Of course, big media is still a divided house when it comes to distribution tactics, particularly in music. The record industry is still intent on suing the pants off college students, even after nearly 10 years of fighting this war – don’t they realize it’s a lost cause? Maybe they view it as a two-front battle: continue the legal crackdown while simultaneously placing content on the Web. They have part of it right – get the content out there legally and you’ll obviate the black market for this content, at least to a certain extent. But going after your consumers will only create enemies and drive them to devise more effective ways to steal your tunes. All content providers should be so lucky that million of viewers across the world are scrambling to get a piece of their work. TV and film companies are learning to embrace the consumer – why aren’t the record labels?

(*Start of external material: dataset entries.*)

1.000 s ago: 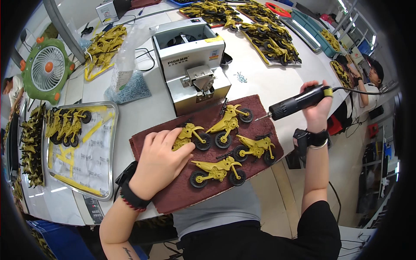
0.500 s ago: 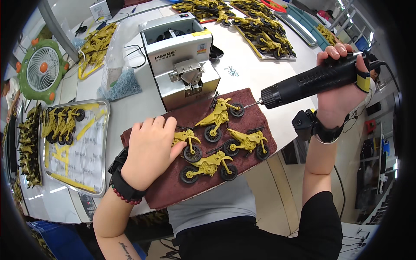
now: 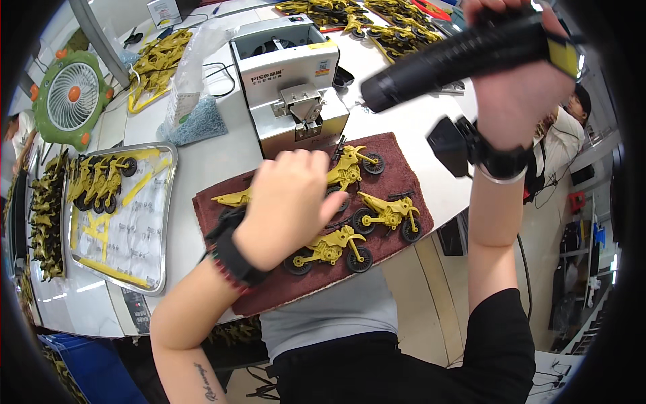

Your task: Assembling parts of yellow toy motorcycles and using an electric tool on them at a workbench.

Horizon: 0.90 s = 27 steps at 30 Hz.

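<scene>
My right hand [image 3: 515,87] grips a black electric screwdriver [image 3: 451,64], raised beyond the far right corner of a maroon cloth pad [image 3: 262,296] and blurred by motion. My left hand [image 3: 286,198] lies over the toy motorbikes on the pad. Its thumb sticks out toward a wheel of the far yellow motorbike [image 3: 348,168]; the other fingers bend down and their tips are hidden. Another yellow motorbike [image 3: 389,212] lies at the right, and one nearer motorbike [image 3: 331,248] is partly covered by the hand. A yellow tail piece [image 3: 232,197] shows left of the hand.
A grey metal machine [image 3: 286,74] stands behind the pad. To the left are a metal tray [image 3: 168,222] with motorbikes, a bag of small blue-grey pieces [image 3: 202,121] and a green fan [image 3: 73,97]. More motorbikes [image 3: 404,40] are piled at the back. A person [image 3: 565,135] is at the right.
My left hand has moved right and slightly away from me, from the left motorbike toward the far one. My right hand has lifted the screwdriver up and left, its tip off the far motorbike's wheel area.
</scene>
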Available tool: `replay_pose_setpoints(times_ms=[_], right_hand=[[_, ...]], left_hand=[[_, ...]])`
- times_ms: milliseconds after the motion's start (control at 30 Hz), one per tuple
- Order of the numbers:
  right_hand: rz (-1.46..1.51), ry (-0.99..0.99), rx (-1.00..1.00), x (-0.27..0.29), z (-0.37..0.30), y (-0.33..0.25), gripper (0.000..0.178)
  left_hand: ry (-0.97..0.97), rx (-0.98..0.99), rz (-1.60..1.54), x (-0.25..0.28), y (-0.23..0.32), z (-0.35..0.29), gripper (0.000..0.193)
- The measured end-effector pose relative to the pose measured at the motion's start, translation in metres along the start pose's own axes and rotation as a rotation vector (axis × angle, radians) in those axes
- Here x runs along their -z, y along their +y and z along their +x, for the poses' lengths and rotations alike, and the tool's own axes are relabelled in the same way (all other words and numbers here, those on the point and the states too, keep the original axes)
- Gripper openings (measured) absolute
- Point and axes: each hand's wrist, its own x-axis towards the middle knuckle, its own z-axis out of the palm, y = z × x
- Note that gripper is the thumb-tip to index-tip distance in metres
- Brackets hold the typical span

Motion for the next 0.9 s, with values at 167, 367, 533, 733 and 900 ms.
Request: replay_pose_setpoints(times_ms=[167,367,533,733,900], right_hand=[[-0.062,0.036,0.108,-0.067,-0.001,0.033,0.017],[-0.184,0.073,0.029,-0.068,-0.012,0.039,0.021],[-0.337,0.082,-0.032,-0.068,-0.039,0.032,0.026],[-0.173,-0.161,-0.364,-0.031,-0.055,0.028,0.033],[-0.216,-0.176,-0.36,-0.027,-0.062,0.038,0.034]], left_hand=[[-0.015,-0.03,-0.072,-0.026,-0.005,-0.001,0.033],[-0.038,-0.011,-0.104,-0.022,-0.016,-0.009,0.034],[-0.014,-0.025,-0.132,-0.02,-0.018,-0.011,0.034],[0.006,0.0,-0.119,-0.025,-0.015,-0.012,0.03],[0.011,0.002,-0.113,-0.026,-0.014,-0.012,0.029]])
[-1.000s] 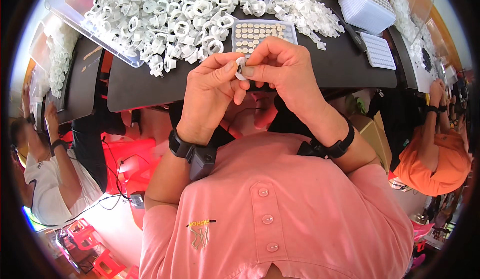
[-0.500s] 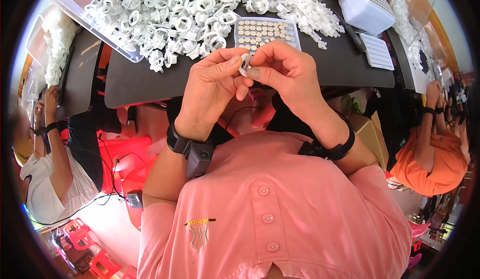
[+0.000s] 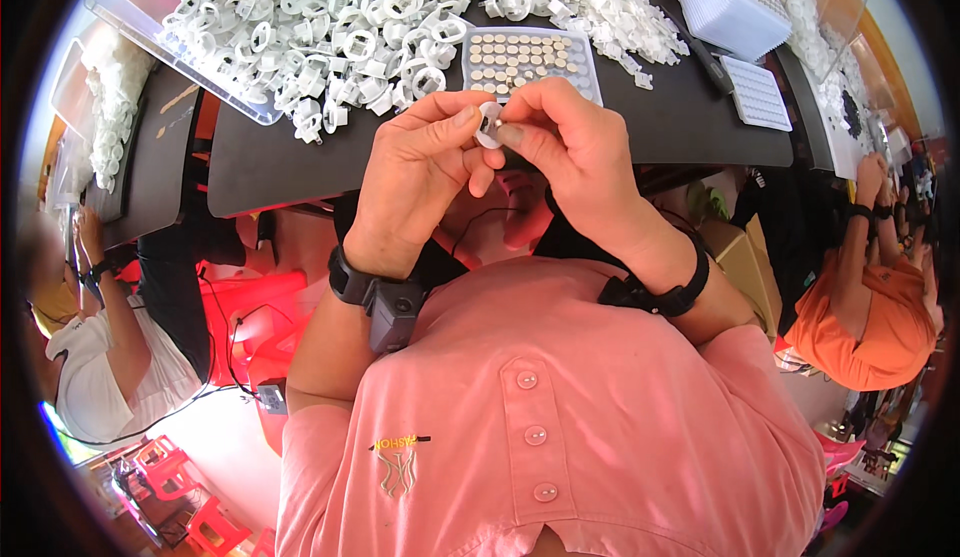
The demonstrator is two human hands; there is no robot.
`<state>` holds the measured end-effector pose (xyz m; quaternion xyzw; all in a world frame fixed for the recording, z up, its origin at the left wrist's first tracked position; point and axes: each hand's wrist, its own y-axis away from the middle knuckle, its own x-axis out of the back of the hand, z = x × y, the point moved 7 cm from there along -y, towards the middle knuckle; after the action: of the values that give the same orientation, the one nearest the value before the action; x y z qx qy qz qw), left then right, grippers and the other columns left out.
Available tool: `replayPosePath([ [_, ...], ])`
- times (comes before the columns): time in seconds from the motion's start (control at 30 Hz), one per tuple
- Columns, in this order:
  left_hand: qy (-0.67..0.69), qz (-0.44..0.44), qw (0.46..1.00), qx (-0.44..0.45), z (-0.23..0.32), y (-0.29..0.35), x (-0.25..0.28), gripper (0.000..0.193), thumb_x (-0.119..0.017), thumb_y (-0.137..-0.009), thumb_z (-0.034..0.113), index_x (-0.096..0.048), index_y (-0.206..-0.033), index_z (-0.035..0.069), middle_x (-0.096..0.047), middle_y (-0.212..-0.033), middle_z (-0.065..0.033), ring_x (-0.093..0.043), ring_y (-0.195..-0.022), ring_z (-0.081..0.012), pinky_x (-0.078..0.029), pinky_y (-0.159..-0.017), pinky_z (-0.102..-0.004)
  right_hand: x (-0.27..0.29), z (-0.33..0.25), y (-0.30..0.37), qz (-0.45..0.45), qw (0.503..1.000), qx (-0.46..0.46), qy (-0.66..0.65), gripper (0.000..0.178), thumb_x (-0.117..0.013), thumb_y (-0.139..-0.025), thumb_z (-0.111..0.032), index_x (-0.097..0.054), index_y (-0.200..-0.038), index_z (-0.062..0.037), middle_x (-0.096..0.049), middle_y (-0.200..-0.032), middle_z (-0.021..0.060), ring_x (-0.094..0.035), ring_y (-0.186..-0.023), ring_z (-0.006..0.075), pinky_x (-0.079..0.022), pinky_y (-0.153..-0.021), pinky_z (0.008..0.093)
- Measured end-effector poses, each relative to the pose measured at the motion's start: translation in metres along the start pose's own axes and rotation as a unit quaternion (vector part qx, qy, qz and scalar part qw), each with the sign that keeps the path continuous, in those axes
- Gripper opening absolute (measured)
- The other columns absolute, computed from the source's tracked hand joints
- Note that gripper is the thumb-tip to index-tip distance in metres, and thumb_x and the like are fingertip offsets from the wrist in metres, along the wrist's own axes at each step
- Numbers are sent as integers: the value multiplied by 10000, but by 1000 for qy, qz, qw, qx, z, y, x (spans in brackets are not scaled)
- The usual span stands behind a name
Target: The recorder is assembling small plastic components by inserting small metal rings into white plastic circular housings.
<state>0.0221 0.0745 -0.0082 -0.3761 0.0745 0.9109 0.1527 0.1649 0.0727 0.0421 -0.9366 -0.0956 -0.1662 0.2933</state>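
Left fingers (image 3: 461,121) pinched on white ring (image 3: 488,138), right fingers (image 3: 524,139) at its edge, grip unclear

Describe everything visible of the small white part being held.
The white part is rounded and plastic-looking, with a dark patch or opening on its face; too small to tell which. It appears close to edge-on, pinched by the left grip, which hides some of it. The right grip is at its right side; contact unclear. In view, it lies just below the tray.

A smooth plastic ring (image 3: 489,115) at upper centre fronts a matt bench (image 3: 690,127), with a cloth shirt (image 3: 620,407) below.
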Motion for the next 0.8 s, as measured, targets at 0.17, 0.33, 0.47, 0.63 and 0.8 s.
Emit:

The labels need innovative ways to entice music lovers. And there are some good ideas coming into play. But as long as consumers face all wall, they will find ways to scale it, and piracy and illegal downloading will persist.

As far as I’m concerned, piracy is still better than the alternative situation: slumping CD sales and no activity in the online space whatsoever. Piracy proves that there’s more demand for music than perhaps ever before, and there is far more variety in the marketplace now than 10 years ago. At least we know that the record industry still has an opportunity on its hands, if it can just figure out how to close in on it.